Presently Diane is raising solid whites and white crested varieties with black, khaki, chocolate, and cuckoo coloring. Polish Bantams are friendly, docile, lay medium sized white eggs and make excellent pets. Sheepfields' chickens produce bird with some real show potential. Diane's Polish Bantam chickens come in regular feather as well as "Big Bird" looking Frizzles.
The Spisak's Babydoll Southdown flock dates back to the old type Southdown that Diane showed in the 1960's. She demands high standards for breed type, conformation, temperament, and mothering ability. Babydoll Southdowns are a small and docile breed of sheep that make excellent pets or 4H projects for young children.
Sheepfields is located in east-central Kansas, 25 miles south of Kansas City off of Interstate 35.
The Akbash Dog is an elegant rare breed from Western Turkey. The name comes from the Turkish word "akbas" meaning "white head".

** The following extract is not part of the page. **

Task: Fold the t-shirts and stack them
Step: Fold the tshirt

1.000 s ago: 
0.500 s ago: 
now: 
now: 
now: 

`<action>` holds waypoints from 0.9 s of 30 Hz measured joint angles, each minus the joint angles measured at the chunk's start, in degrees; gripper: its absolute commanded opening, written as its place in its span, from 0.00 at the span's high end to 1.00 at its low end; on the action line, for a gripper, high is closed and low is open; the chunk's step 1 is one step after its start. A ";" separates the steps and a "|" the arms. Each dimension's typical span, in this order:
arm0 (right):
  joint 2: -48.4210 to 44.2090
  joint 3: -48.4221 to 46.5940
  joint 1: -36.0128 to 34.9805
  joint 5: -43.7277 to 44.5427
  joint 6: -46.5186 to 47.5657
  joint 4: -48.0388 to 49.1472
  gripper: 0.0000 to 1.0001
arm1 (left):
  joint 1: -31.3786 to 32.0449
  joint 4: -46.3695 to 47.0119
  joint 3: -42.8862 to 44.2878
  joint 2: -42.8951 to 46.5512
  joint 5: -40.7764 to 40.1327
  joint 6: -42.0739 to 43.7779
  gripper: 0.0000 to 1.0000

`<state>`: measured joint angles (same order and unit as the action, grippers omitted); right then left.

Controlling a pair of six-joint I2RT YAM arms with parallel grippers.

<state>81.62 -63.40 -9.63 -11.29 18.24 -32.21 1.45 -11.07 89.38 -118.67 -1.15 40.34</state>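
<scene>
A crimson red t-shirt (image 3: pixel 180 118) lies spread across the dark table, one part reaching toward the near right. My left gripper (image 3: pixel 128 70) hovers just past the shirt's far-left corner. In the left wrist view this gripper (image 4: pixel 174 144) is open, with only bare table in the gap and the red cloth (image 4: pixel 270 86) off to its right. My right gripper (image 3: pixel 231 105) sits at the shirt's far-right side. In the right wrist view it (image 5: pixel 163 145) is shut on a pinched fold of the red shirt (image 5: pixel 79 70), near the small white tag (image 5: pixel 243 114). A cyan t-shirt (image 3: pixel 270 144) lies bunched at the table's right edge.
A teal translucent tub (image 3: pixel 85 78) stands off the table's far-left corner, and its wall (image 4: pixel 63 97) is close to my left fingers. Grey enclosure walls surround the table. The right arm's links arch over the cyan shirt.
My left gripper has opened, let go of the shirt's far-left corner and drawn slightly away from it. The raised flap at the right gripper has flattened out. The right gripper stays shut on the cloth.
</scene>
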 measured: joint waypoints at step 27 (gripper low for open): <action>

Akbash Dogs are intelligent, emotionlly sensitive flock guardians that were developed 3000 years ago to fend off wolves and bears which threatened flocks of sheep and goats in Turkey.
Sheepfields' Akbash Dogs are full time, safe, reliable working dogs with OFA hip certifications of "Good" or "Excellent".
All of our Akbash Dogs are with sheep, poultry, horses as well as cats and horses, as well as cats and herding dogs.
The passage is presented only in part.